潘鄰長雖然沒有墮入風塵,卻被迫嫁給自己的「哥哥」當成童養媳,因著她養母說:「妳只有兩條路,去當小姐,不然就嫁給我兒子。」對她而言,是無可選擇的作了這個選擇,沒有感情的兩人,勉強的在一起生活,沒有生育子女,因為她先生沒有生殖能力。她現在的一雙子女,一個是她先生撿回來的,一個是她認養的,就在她養母過世的百日,就像當年的她。頓時間,那難以名狀的悲慘身世,就是咒詛一樣輪迴,一代又一代...

後來,我們真的到了自來街一帶去拜訪茶室小姐,鄰長沿街慰問招呼,因為她好多年的時間都在茶室打掃衛生,認識這一帶每一位小姐。我們來到其中的一間,已經是接近午夜十二點,店門還開著,年近半百的老闆娘百無聊賴的坐在門口,店裡沒有客人,只有那豔豔紅紅的霓虹燈,把她們臉上的蒼白倦怠,稍微染上一點安慰。


(孝一路旭川河.1966.鄭桑溪先生攝影)

就像當年因為淤積,而被蓋了蓋子的旭川河一樣,這些曾經支撐著港邊繁榮生活圈一環的茶室小姐,也漸漸被遺忘,無人聞問,甚至是刻意不被提起,不被承認。
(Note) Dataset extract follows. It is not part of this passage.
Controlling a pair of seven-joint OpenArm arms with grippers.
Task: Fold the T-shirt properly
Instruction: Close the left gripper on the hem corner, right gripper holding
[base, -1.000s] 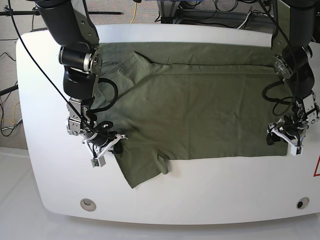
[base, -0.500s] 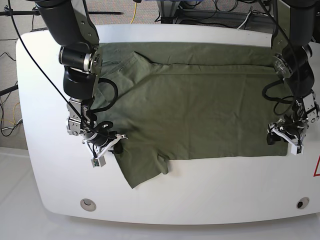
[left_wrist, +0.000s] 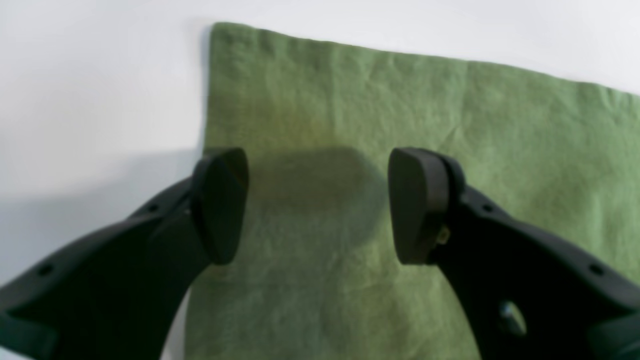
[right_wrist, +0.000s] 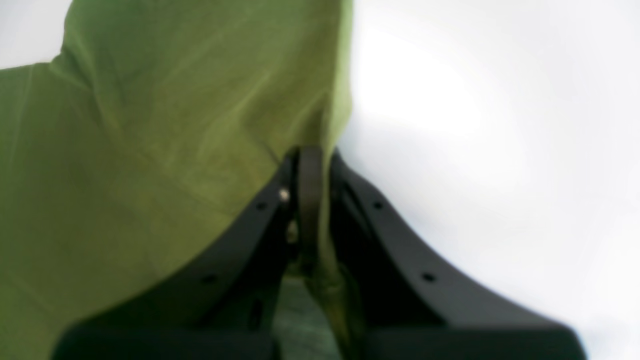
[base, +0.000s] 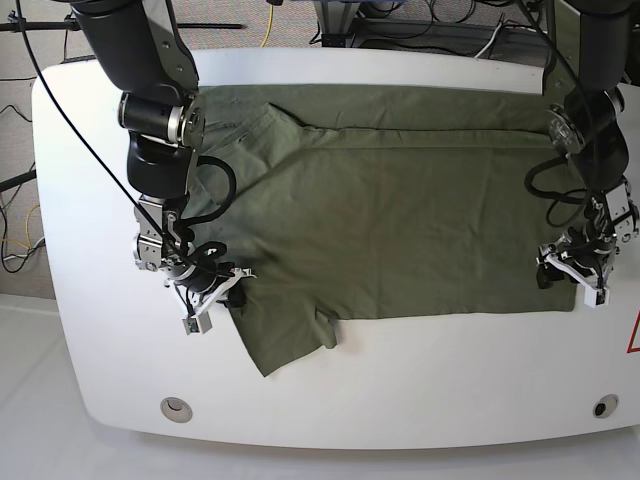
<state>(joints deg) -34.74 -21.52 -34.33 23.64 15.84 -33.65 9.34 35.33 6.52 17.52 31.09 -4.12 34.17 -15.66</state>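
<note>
The white surface (base: 90, 330) is carrying the T-shirt (base: 400, 210), which is lying spread flat over most of it, with one sleeve pointing toward the near edge. At the shirt's sleeve side, the right gripper (right_wrist: 312, 200) is keeping its jaws closed on a fold of the green cloth. At the opposite corner of the shirt, the left gripper (left_wrist: 317, 205) is hanging just above the cloth with its jaws standing wide and holding nothing.
</note>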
於是我創造了「麗娜」這個從南部上來的清純女孩,因為遇人不淑而來到茶室工作自力更生,從她二十歲演到五十幾歲。就像故事中說書人所講的「你若是看到現在的她,一定不會相信她年輕時有多漂亮…」曾經清純,曾經繁華,如今凋零,千嬌百媚卻又身不由己,就像基隆的縮影。

說書人麵店老闆則像葉俊麟先生的化身,旁觀著他人的人生卻寫下最動人的心聲;一心想要往外跑的明峰,一心在家鄉等待的瑞霞,破釜沉舟重新來過的文雄,執著相信愛情的美芳...各個角色其實都是象徵,唱出嗚咽城市裡的歌聲。


(東北角藝術節,自左而右飾演麗娜的林姿吟,飾演瑞霞的鐘筱丹,飾演美芳的余子嫣)

因應著新政局的轉變,基隆的一切似乎都在好轉。而台北不管怎樣近怎樣利多,人們有多麼想去,基隆依山傍海的天然資源,依舊是它的寶藏與財富。曾經東西交會,與海洋與世界接軌的多元活力,造就了多少藝術人文,作曲家馬水龍、歌仔戲國寶級大師廖瓊枝、音樂家楊三郎、舞蹈家鄭淑姬、林麗珍、作詞人葉俊麟、攝影家鄭桑溪…莫不是受到著城市的薰陶與激盪,而孕育出如此剛柔並濟的藝術層次。


(葉俊麟先生身影,由葉煥琪先生提供)

於此,希望藉即將上演的「舊情綿綿」音樂劇,在歌聲中故事中,我們一起換個眼光來欣賞基隆,換個角度來聆聽葉俊麟。藉由這些在你我身邊的小人物,去窺探那個時代的集體情感,我想您一定也會像我一樣,感受這個城市帶給我的洗禮,看盡那港邊的風雲起落,走進那巷弄裡的曲折人生。

故事的最後,有個美好的結局,所有的悲情與失落,在歌中得到了昇華與轉換。希望基隆也像這個故事一樣,翻身,洗去所有陰霾,一起接受美好的晴天與明天。